**INFORMATION SHOWN:**
= = = = =

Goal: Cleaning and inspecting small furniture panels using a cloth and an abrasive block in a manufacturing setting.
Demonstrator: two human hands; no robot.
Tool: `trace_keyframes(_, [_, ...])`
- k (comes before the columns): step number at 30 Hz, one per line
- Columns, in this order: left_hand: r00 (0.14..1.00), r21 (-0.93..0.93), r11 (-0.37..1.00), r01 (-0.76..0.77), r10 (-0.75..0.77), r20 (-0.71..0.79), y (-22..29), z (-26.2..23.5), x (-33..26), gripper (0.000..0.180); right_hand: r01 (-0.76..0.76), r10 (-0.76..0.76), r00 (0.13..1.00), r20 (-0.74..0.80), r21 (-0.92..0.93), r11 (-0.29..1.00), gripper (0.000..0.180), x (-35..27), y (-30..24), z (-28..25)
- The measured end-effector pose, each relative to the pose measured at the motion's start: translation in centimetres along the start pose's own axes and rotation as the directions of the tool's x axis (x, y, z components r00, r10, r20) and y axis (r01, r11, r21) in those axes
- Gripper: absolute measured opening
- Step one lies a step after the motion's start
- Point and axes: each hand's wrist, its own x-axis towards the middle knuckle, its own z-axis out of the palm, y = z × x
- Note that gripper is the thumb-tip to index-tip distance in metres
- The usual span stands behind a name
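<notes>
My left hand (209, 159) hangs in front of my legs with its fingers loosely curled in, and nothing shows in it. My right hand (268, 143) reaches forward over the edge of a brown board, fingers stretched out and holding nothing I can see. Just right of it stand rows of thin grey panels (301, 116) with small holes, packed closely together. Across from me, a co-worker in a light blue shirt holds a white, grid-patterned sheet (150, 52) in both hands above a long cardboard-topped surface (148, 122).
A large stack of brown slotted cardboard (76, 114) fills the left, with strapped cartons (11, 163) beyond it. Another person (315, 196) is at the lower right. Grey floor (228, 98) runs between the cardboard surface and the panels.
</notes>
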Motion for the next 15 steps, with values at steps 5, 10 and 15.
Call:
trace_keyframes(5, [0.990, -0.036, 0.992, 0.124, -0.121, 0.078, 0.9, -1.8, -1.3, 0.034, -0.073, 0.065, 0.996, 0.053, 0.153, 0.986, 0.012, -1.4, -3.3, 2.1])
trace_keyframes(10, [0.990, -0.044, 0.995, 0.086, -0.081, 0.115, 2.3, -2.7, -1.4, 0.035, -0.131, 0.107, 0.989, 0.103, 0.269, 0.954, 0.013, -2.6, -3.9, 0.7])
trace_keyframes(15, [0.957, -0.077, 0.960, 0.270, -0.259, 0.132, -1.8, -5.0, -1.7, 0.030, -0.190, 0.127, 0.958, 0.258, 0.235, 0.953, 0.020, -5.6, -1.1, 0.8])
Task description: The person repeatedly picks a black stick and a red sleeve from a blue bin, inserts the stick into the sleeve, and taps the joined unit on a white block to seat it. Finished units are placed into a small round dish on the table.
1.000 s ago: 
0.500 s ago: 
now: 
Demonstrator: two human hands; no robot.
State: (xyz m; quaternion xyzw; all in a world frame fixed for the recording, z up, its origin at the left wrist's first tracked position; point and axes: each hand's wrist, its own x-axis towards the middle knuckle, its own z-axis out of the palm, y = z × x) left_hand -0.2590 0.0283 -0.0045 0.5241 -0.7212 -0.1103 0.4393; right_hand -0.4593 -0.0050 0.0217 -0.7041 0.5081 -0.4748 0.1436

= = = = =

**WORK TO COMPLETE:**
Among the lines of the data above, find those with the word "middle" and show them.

**THE ANSWER:**
- Point and axes: each hand's wrist, its own x-axis towards the middle knuckle, its own z-axis out of the palm, y = z × x
State: (xyz m; quaternion xyzw; all in a world frame fixed for the recording, z up, its origin at the left wrist's first tracked position; point and axes: each hand's wrist, its own x-axis towards the middle knuckle, its own z-axis out of the palm, y = z × x) left_hand -0.2590 0.0283 -0.0045 0.5241 -0.7212 -0.1103 0.4393; right_hand -0.4593 -0.0050 0.0217 -0.7041 0.5081 -0.4748 0.1436

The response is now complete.